Following preservation, RNase-free microcentrifuge tubes with 1 ml of TRIzol Reagent (Invitrogen) were used for RNA isolation. Samples were homogenized, followed by a 5-min incubation period at room temperature. Phase separation was carried out with 0.2 ml of chloroform and centrifugation at 12,000 g for 15 min at 4°C (following Casas et al., 2016). Ethanol (200 proof) was added in equal volume to each sample, and samples were loaded onto a Purelink RNA minikit column (Life Technologies), washed three times, and eluted into 50 μl of RNase-free water. Each total RNA sample was then treated with DNAse followed by a final clean up using Qiagen's RNeasy Plus kit. An Agilent Bioanaylzer 2100 in conjunction with flurometry (Qubit) were used to assess total RNA quality and concentration.

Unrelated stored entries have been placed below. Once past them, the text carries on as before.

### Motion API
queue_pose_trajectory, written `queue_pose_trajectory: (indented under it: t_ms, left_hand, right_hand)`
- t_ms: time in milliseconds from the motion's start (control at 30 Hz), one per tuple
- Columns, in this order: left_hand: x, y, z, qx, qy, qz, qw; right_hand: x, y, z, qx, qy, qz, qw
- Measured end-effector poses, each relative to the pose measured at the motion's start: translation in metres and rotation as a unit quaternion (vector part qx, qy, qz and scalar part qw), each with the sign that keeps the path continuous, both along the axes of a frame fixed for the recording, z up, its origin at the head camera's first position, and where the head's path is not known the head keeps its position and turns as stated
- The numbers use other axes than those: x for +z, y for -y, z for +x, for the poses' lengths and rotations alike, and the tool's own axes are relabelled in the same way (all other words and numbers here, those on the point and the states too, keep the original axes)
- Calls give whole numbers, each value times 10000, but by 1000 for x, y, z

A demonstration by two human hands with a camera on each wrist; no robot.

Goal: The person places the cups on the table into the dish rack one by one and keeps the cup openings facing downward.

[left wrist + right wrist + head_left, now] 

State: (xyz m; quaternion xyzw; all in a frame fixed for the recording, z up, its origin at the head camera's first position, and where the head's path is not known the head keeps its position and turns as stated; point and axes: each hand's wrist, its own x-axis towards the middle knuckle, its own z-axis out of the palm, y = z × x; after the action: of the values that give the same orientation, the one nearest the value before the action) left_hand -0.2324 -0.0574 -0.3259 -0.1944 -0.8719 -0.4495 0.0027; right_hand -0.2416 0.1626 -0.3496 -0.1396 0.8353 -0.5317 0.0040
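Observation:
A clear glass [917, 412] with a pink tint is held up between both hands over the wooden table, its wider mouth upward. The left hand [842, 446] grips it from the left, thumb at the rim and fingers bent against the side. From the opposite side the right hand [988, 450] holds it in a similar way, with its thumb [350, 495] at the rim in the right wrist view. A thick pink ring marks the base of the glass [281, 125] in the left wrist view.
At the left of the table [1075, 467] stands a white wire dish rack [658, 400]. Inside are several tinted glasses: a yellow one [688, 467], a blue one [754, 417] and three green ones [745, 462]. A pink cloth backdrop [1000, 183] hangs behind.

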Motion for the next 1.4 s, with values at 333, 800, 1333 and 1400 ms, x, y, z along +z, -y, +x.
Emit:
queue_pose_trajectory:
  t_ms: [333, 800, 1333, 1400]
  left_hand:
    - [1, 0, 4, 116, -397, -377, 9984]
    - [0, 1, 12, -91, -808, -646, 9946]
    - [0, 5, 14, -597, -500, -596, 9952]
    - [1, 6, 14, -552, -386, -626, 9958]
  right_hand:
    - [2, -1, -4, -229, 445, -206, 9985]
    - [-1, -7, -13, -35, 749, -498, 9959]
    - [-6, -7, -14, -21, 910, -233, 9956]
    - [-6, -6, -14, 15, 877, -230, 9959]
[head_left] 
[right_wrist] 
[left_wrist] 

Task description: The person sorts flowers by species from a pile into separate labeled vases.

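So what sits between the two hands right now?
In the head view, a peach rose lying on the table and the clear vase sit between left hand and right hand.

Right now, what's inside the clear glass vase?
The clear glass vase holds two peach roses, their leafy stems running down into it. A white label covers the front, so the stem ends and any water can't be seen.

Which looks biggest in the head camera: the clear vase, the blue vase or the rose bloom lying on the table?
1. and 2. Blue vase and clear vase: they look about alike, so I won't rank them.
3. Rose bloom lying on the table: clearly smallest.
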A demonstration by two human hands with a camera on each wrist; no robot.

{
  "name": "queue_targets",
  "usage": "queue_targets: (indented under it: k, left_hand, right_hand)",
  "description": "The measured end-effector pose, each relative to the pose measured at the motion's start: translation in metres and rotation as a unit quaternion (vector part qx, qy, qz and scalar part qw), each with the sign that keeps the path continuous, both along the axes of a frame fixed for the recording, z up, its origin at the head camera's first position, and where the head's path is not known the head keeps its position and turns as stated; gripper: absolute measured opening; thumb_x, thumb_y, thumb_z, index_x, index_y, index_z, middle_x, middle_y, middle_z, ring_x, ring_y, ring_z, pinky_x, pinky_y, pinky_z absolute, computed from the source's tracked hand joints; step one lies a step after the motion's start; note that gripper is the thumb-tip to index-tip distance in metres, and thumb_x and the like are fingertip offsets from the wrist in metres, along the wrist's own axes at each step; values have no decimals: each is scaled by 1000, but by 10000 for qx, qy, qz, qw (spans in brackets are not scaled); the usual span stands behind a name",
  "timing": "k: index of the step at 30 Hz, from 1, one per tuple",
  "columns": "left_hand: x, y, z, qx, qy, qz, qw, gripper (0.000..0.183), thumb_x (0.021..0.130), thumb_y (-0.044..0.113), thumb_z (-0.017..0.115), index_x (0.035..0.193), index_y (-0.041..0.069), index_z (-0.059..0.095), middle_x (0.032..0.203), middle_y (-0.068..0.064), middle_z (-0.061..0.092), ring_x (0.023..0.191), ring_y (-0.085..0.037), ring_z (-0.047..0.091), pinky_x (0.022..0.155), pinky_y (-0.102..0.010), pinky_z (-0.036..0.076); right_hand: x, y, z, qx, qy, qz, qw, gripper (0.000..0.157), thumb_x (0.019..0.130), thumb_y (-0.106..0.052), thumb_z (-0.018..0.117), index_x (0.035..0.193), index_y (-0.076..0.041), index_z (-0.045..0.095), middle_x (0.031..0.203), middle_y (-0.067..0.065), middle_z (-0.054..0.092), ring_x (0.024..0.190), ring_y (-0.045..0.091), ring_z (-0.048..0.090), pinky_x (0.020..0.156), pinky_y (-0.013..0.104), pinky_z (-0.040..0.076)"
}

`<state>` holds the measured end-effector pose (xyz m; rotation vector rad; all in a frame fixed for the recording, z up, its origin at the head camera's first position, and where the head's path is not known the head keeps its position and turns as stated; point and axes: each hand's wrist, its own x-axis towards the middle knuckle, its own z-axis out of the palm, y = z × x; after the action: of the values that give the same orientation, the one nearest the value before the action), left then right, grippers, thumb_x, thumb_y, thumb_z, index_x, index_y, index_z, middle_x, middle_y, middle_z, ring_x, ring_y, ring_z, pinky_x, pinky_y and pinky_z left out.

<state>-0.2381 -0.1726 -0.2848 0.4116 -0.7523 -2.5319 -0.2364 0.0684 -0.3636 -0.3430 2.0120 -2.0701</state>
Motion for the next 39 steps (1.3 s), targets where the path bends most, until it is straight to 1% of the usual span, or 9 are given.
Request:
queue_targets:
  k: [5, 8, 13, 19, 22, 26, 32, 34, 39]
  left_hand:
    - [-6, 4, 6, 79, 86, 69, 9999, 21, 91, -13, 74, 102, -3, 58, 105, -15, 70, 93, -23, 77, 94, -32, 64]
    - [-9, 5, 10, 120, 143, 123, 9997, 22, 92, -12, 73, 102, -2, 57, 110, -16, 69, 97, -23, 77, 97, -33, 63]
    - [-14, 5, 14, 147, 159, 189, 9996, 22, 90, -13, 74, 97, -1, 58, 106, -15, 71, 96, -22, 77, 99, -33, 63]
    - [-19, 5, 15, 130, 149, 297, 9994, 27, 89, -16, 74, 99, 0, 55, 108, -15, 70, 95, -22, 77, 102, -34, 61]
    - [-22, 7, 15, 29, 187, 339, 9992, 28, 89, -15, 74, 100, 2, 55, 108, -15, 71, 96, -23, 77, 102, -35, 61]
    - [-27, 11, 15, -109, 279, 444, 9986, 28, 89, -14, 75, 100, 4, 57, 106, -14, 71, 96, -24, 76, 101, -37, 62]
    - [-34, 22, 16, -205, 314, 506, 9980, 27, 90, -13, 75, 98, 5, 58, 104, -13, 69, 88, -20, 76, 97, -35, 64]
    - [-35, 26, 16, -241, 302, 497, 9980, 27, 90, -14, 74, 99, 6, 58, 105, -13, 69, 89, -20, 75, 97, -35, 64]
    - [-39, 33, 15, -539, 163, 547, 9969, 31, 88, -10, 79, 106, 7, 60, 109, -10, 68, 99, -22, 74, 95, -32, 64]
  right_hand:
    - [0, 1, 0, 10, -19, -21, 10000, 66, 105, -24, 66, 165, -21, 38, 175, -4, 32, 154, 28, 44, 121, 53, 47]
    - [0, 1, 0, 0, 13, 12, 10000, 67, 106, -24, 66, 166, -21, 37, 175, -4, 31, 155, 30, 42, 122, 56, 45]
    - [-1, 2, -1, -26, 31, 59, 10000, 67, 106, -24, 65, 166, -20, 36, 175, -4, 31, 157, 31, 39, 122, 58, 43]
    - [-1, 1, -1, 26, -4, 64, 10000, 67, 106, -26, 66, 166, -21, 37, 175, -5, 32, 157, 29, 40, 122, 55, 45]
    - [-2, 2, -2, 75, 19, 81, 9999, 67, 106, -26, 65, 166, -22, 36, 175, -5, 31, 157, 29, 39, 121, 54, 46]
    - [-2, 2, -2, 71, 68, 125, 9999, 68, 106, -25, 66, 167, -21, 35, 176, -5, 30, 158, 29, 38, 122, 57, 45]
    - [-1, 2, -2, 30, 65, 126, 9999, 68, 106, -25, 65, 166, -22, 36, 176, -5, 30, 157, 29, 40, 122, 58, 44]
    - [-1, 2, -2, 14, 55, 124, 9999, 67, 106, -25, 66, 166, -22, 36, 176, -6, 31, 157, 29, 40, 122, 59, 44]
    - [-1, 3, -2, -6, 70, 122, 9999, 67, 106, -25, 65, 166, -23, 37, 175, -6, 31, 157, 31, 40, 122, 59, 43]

All samples scored an RNA integrity number (RIN) of at least eight and were used for library construction.
From the chosen samples, Dynabeads Oligo (dT) kit (Life Technologies) was used to isolate Poly-A mRNA from 1 to 3 μg of total RNA. Following mRNA capture, 2 × 100 bp RNAseq libraries were created using NEBNext Ultra library prep kits (New England Biolabs). 12 PCR cycles were used for library enrichment. Libraries were quality checked using KAPA's library quantification kit on the Bioanalyzer 2100 (with DNA 1000 chips). Using these results, individually-barcoded mRNA sequence libraries were multiplexed in equal proportion (10 nM) and sequenced across four lanes of Illumina's HiSeq 2000 platform on rapid run mode. All sequencing was performed at Tufts Genomics.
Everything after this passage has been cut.